Nobody knows who QAnon is. Whoever is behind the crypto-religious anonymous posts is doing more damage than good. It could even be purposeful and nefarious. This fanatic movement distracts from real news, and creates complacency among Trump’s most valuable support system: the internet.

I can’t decide if it’s fact or fiction. But I do see the mob-like evangelism of QAnon’s cryptic musings as a roadblock to progress. So many people posting the same stuff online seems cultish.

Conservatives should unhitch from QAnon. Sorry Roseanne. Check Q’s posts as often as you’d like, but don’t buy stock in it. QAnon is leading nice people to a place that seems way too bizarre for the average person to process. Come midterms, we may find ourselves wearing tinfoil hats rather than MAGA caps, more unable than ever to speak with the other side.

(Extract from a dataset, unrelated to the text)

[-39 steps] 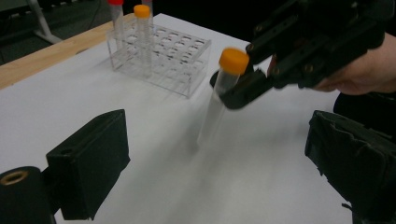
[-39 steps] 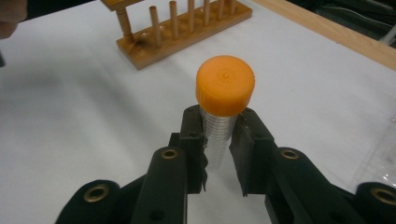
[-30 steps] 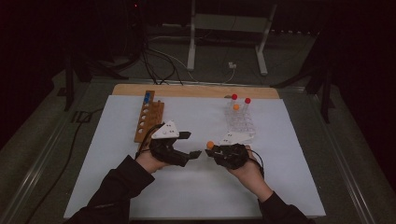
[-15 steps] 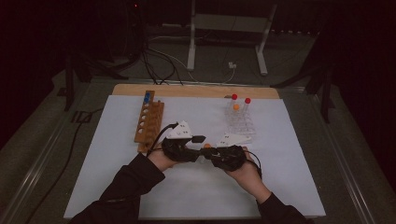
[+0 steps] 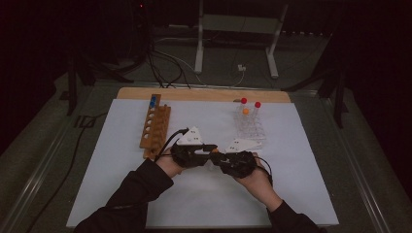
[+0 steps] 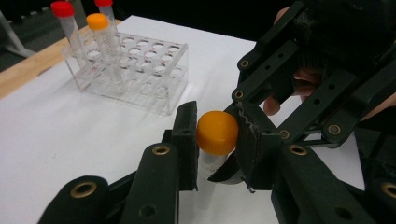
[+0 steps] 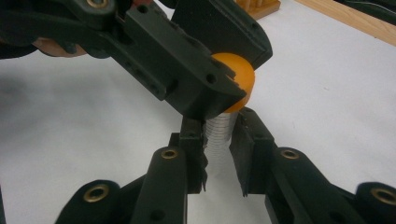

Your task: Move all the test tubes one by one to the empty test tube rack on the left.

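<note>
Above the white bench, the right gripper (image 7: pixel 217 154) clamps the upright tube (image 7: pixel 219 135) by its body while the left gripper's (image 6: pixel 217 144) fingers, just closing in, pinch its orange cap (image 6: pixel 217 133).

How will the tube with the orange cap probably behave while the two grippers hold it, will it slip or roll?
The tube looks like clear, stiff plastic, so it probably will not bend. The right gripper clamps its ribbed body, so slipping seems unlikely. The left gripper, whose jaws have just been closing, presses on the round orange cap. Set down on its side, it would likely roll.
</note>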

So QAnon may be the real deal. It might be a new form of performance art. Or it’s a scam. To me, QAnon is a clever trap that isolates active internet users. It herds them into an impenetrable clump of conspiracy. QAnon won’t help with midterms. Instead, Q wastes a ton of time and energy that well-intended people could spend elsewhere.

To wrap it all up.

Underpinning Trump’s campaign were splashes of confidence, machismo, humor, and defiance. Trump’s supporters had, and still have, serious issues to discuss. If we fall into a the pattern of a centralized, humorless, complaint-ridden mob, we will lose. If we become a strange mob of conspiracy touting techno-nerds, we lose.

We should focus again on the funny, kind, sober, and uplifting outlook that swept the nation to earn Trump his job. Let’s continue making America great again without all the vitriol.